Ultrafast imaging of cell-nanobubble interactions for bone repair

Bone fractures and their associated complications are a major societal problem that is set to get significantly worse as our population ages. Delayed bone healing and extended rehabilitation contribute to the 39 billion per year cost of bone injuries to the European economy. A proportion of bone fractures fail to heal appropriately with current clinical interventions, which include mechanical fixation or, more rarely, biomaterials and/or bioactive agents. New therapies are therefore urgently required. As yet, there is no clinically approved, systemic therapy for bone fracture.
We are developing such an approach. In preliminary work, we have found that ultrasound-responsive, drug-loaded nanobubbles and nanodroplets accumulate at bone injury sites following systemic administration. These bubbles can be induced to oscillate and to release their drugs selectively under remote ultrasound stimulation. This means that temporally controlled drug delivery could be directed at specific phases of fracture healing.
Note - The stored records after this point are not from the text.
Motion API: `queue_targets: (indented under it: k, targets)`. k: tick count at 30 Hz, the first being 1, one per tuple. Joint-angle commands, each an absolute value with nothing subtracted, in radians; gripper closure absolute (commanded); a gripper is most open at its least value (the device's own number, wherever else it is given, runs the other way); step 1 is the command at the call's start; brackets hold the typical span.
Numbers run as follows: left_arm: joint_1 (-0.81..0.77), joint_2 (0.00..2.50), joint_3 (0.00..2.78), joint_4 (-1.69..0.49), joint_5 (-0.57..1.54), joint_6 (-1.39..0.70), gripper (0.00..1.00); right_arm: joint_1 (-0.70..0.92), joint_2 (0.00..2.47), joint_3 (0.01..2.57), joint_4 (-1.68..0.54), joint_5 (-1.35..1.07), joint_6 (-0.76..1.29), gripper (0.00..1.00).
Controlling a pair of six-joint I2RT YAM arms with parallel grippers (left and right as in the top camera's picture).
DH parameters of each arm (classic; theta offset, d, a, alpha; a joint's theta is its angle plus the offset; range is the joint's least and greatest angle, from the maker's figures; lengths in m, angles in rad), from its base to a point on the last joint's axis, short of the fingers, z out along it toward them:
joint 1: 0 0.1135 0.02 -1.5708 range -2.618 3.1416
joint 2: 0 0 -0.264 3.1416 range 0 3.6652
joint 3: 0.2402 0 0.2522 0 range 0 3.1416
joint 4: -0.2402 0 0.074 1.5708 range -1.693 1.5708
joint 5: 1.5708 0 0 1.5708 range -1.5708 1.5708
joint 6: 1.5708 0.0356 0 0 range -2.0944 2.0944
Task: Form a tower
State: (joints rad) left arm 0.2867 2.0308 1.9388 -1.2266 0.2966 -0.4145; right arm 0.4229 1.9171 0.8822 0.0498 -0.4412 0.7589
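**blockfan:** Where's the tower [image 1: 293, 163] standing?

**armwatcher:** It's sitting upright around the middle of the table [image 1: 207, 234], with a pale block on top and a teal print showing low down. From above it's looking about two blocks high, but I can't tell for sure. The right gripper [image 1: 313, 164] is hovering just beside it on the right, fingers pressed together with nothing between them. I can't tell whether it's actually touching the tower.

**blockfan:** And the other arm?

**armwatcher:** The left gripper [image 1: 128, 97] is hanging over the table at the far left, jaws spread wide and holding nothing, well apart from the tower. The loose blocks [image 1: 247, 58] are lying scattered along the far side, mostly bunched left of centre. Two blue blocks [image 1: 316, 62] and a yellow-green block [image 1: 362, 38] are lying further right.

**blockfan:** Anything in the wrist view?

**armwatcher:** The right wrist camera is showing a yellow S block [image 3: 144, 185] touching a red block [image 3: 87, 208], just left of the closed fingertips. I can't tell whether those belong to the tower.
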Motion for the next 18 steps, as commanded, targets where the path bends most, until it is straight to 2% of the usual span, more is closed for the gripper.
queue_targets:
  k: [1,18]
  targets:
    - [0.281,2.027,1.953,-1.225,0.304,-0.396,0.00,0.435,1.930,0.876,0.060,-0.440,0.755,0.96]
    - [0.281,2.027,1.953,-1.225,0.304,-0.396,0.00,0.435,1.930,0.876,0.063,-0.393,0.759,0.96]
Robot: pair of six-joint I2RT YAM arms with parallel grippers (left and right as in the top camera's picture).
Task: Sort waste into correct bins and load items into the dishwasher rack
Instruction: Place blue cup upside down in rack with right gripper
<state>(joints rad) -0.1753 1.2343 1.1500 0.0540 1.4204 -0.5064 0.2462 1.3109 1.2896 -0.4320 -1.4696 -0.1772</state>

Before this aim can be realised, however, it is necessary to understand more fully the dynamics of the bubble/droplet interaction with cells and tissues. This is necessary for determining a number of effects on cells and tissues, including: the rate of release of a compound in the vicinity of the cells, the mechanostimulatory effect of bubble movement and fluid streaming effects at the cell membrane, and effects on cell function through intracellular uptake, cavitation and oscillation. Ultrafast imaging will enable us to achieve this aim.
In this project, the student will adapt a 5 million-frame/s ultrafast imaging system (Shimadzu HPV-X), which is currently funded under FP's EPSRC fellowship (see www.photodyn.org), for tracking bubble oscillations in the proximity to cells. Currently the imaging set-up is employed for capturing rapid deformations in biomaterials, but we believe can be conveniently adapted by coupling to an inverted microscope for ultrafast imaging of bubble/cell interactions. The student will develop methodologies for tracking in real-time the cavitation and oscillation of nanodroplets/microbubbles with high temporal resolution. The student will then explore the effect of bubbles oscillation in real-time on cells in proximity to bubbles. Both brightfield and fluorescence capabilities will be utilised to measure parameters including cell strain and strain rate, membrane fluidity and release and uptake of environmentally sensitive fluorophores.